> WORK REQUIRED: Count only the lines of the records that hold "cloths", then give the number without any other words.

> SOURCE DATA:

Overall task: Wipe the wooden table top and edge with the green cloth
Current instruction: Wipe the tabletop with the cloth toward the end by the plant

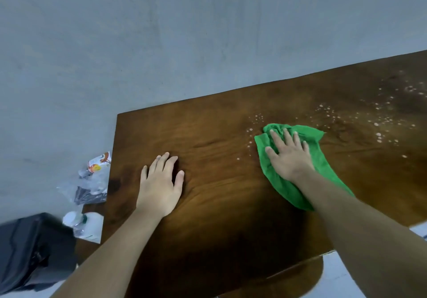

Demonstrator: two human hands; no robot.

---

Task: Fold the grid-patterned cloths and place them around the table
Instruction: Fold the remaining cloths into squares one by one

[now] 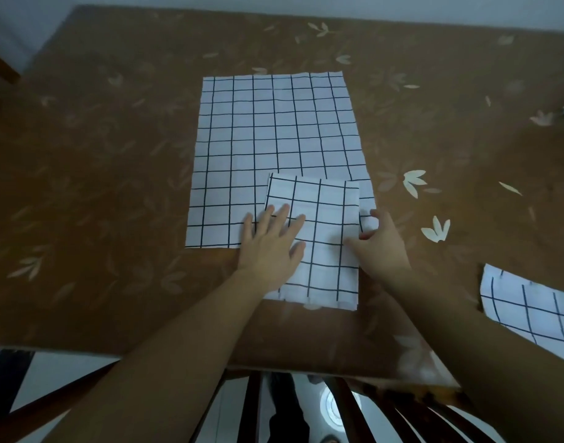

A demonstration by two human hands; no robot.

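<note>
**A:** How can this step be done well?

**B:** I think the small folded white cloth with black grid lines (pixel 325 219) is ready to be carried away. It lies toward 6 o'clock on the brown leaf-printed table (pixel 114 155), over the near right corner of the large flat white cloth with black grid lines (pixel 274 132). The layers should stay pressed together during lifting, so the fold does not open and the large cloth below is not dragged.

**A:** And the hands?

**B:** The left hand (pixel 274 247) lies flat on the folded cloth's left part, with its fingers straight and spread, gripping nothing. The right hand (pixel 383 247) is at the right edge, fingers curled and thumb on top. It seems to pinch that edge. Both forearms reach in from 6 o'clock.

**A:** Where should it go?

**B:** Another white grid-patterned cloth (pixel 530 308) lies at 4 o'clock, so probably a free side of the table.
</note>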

> PROBLEM SOLUTION: 2